=== YOUR OBJECTIVE ===
Look for "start" in the listing below. Gather each line that contains it.
-- -- --
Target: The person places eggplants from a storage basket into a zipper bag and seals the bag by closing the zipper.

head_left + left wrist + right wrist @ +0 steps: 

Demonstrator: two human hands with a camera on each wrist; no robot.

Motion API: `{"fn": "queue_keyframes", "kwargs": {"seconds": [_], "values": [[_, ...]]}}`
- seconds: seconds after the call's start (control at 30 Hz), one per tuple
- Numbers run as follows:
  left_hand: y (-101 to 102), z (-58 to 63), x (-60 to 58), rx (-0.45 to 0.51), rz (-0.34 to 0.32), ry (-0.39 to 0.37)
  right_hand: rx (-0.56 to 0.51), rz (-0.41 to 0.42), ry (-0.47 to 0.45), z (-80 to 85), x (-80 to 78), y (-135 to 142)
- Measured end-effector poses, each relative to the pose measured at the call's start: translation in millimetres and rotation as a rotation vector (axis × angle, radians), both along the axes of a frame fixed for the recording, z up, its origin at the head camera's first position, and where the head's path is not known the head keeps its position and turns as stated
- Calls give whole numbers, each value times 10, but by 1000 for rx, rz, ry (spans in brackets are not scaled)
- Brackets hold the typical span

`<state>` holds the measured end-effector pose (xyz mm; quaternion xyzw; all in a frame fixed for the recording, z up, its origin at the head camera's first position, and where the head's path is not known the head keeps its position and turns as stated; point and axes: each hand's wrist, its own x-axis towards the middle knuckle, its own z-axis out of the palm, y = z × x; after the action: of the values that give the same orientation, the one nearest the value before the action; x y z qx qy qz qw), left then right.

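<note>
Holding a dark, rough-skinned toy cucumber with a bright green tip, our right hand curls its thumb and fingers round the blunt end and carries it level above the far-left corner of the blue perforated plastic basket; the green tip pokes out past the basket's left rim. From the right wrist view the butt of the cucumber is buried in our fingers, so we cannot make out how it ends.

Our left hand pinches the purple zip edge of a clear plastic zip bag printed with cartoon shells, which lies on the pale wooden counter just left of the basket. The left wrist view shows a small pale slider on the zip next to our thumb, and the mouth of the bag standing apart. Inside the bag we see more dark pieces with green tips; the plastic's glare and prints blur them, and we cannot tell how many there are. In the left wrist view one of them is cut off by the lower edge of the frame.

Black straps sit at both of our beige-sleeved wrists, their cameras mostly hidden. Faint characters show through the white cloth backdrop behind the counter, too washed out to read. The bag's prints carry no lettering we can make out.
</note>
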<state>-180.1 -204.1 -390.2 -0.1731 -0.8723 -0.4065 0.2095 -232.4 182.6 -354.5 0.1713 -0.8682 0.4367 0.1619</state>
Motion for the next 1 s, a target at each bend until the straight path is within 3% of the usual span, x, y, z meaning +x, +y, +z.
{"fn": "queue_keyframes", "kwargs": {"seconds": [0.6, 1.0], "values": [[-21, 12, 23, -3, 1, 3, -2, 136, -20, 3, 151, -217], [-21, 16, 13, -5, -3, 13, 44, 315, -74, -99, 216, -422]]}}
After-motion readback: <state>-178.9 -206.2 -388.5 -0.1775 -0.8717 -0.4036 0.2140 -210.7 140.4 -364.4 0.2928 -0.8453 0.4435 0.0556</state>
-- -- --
=== RESPONSE TO THIS TASK ===
- seconds: seconds after the call's start (control at 30 Hz), one per tuple
- Measured end-effector poses, each relative to the pose measured at the call's start: translation in millimetres and rotation as a rotation vector (axis × angle, radians), both along the axes of a frame fixed for the recording, z up, its origin at the head camera's first position, and where the head's path is not known the head keeps its position and turns as stated

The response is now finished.